Beacons Put London One Step Closer to Setting Standard for Commuter Accessibility

Beacons Put London One Step Closer to Setting Standard for Commuter Accessibility

Google provides $1 million grant to fund Wayfindr, a program that assists visually impaired London Underground commuters through beacon technology

Macala Wright
  • 7 december 2015

Google’s charitable arm has donated $1 million to help spread blind navigation technology throughout cities worldwide. Starting in London, the Wayfindr program will develop an app that works with Bluetooth beacons to guide users through physical environments with audio cues but, more importantly, it’s developing the first open standard for such systems globally.

Wayfindr, a not-for-profit joint venture between ustwo and Royal London Society for Blind People (RLSB) will set the first standardized guidelines for using smartphones to guide vision impaired people in urban areas. The London Underground (LU) has commissioned full-scale trial of digital navigation system at Euston Tube station where blind and partially sighted people use the navigation system to help the navigate the train systems.

Commuter Accessibility

The trial guides participants that go through Euston Tube station will be given audio directions from a prototype smartphone app that interacts with beacons installed throughout the station. LU commissioned the trial to find out if the system can work reliably across the Tube network and to test and refine Wayfindr’s standards for audio navigation. It builds on a pilot project at Pimlico station in early 2015, which led LU to invest in this full-scale demonstration at one of the busiest stations on the Tube network.

Commuter Accessibility

Google gave Wayfindr the grant as part of the Google Impact Challenge: Disabilities Program, which invites applications from projects that seek to solve problems for people living with disabilities through technology. Google’s Managing Director in the UK, Eileen Naughton shared, “We’re extremely proud to support this project through, and to see multiple UK partners working together to improve access for visually impaired people. Moving freely is something that many of us take for granted and the hope here is that we can support mobility and movement through innovations in technology, and ultimately to support visually impaired people to live more independent lives.”

Commuter Accessibility

The grant will accelerate the work of Wayfindr over the next three years. Wayfindr will build on its experience in London to set the standard to make cities worldwide more accessible to vision impaired people. Having developed its expertise alongside LU, Wayfindr will begin trials in other urban settings, including retail environments and hospitals.

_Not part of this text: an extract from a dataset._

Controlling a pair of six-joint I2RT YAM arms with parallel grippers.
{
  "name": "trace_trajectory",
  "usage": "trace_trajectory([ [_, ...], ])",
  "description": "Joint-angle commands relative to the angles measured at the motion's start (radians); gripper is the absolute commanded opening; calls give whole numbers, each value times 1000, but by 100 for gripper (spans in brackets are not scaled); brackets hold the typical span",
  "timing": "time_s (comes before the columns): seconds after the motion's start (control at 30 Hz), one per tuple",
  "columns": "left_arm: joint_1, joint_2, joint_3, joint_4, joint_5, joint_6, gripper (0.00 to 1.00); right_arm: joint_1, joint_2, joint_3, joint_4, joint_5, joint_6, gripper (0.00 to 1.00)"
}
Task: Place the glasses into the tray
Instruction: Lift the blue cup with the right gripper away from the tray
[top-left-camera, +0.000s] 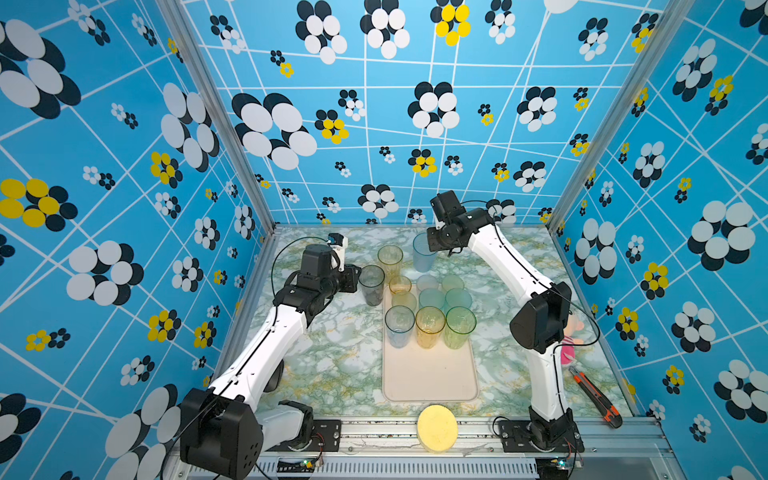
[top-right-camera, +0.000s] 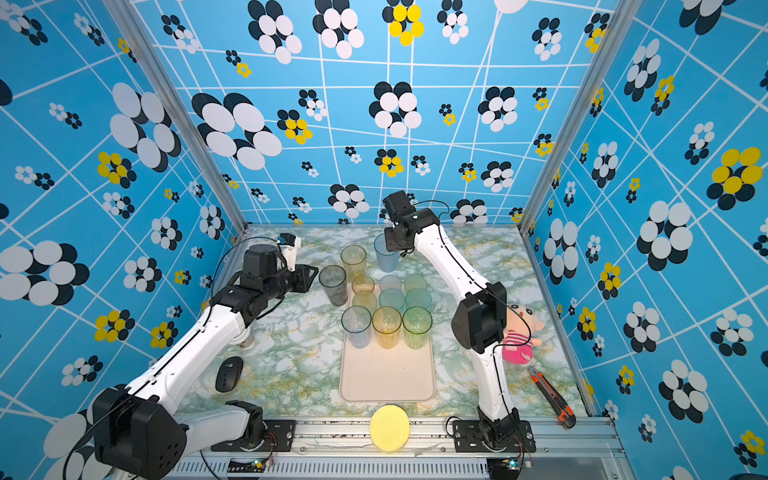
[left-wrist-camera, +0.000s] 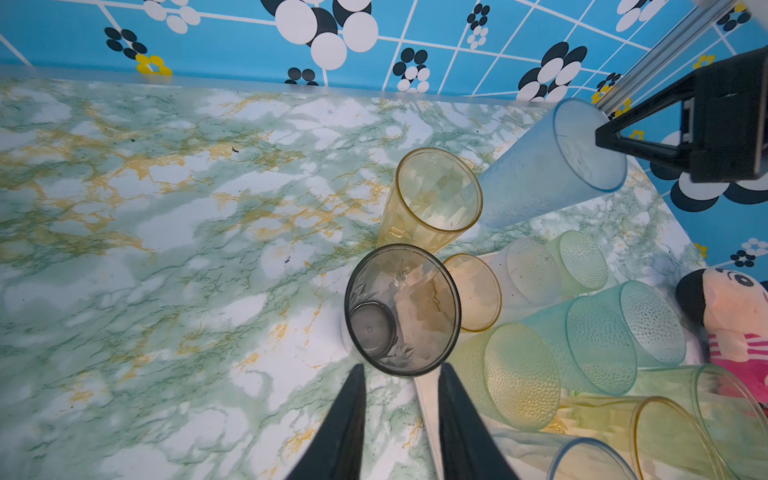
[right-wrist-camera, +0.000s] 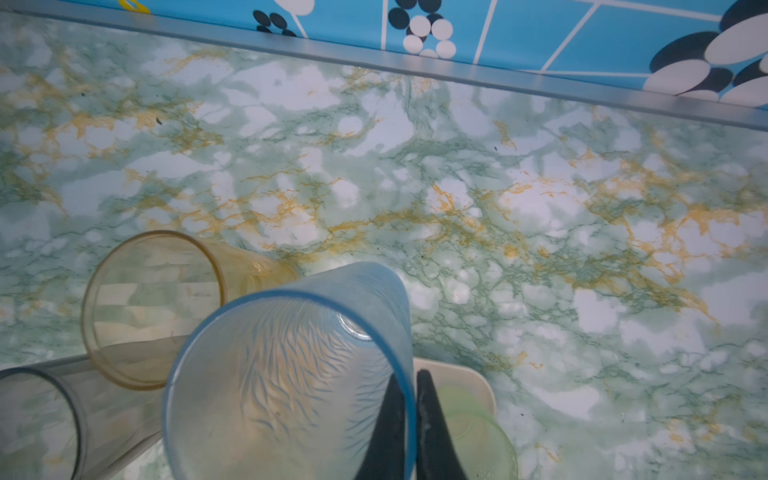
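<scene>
Right gripper (right-wrist-camera: 409, 380) is pinched on the rim of the pale blue tumbler (right-wrist-camera: 282, 374), one finger inside and one outside the wall. That glass sits at 12 o'clock off the tray (top-left-camera: 430, 374); can't tell if it is lifted. Left gripper (left-wrist-camera: 401, 368) has a narrow gap and is empty, tips just short of the smoky grey tumbler (left-wrist-camera: 399, 307), which stands at the tray's 11 o'clock corner. Whether its base is on the rim, can't tell. The other glasses fill the tray's 12 o'clock half; the 6 o'clock half is bare.

Risks, as I judge them:
- A rim pinch is thin, so the blue glass may swing or slip when carried.
- The tall amber tumbler (left-wrist-camera: 436, 195) is right at its 9 o'clock, so a sideways drag would likely tip it.
- Bare space lies past the front row of tall tumblers (top-left-camera: 430, 326), and a low carry could clip their rims.
- The left gap looks narrower than the grey glass, so pushing ahead would shove it into the short ones.

Views: the right wrist view alone shows the finger inside the glass, which the gripper body hides in both top views. Only the left wrist view shows the empty gap. A top view shows a black mouse (top-right-camera: 228, 374) at 8 o'clock and the plush toy (top-right-camera: 517, 332) at 3 o'clock.
</scene>
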Motion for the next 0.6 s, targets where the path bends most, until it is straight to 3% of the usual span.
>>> trace_trajectory([
  [0.0, -5, 16, 22, -24, 21, 20, 31, -32, -102, -46, 51, 18, -21, 0],
  [0.57, -49, -9, 122, -165, -35, 68, 32, -6, -647, -414, -5, 34, -106, 0],
])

Mayor of London, Boris Johnson MP said,

“We’re always striving to find new and innovative ways to help give more people the confidence to travel on our transport network. The Wayfindr project is a great example of our wider work to improve accessibility in London, which includes hundreds of millions of pounds invested into step-free stations and new trains designed to be accessible to all. I look forward to the results of this hugely exciting trial, which is making use of the latest smartphone technology to help vision impaired people get around our city more easily.”

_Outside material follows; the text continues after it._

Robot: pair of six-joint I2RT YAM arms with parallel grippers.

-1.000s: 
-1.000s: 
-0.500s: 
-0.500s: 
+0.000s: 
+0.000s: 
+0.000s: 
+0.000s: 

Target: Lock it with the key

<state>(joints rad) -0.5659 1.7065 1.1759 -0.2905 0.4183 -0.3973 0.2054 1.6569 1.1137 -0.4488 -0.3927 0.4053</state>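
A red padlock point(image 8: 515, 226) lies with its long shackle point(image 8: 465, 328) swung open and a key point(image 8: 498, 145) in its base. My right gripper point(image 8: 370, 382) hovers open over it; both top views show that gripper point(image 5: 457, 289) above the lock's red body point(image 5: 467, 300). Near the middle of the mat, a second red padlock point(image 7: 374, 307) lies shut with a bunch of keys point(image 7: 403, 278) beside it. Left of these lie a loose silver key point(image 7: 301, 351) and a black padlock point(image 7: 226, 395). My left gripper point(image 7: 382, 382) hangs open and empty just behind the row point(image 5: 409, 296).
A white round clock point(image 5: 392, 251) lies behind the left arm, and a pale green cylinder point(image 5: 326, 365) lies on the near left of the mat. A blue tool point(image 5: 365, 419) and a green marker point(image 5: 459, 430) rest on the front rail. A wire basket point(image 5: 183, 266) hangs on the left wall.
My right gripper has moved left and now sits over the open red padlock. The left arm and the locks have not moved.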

The Wayfindr Standard will launch in early 2016, setting the first guidelines for audio navigation for visually impaired people. The standard, developed through rigorous user research in live environments, will give location owners and makers of digital navigation services the tools to empower vision impaired people to independently navigate urban settings with the phone in their pocket. The ultimate goal is to provide the impaired a reliable aid to independent travel so they can experience and navigate the world as anyone else world.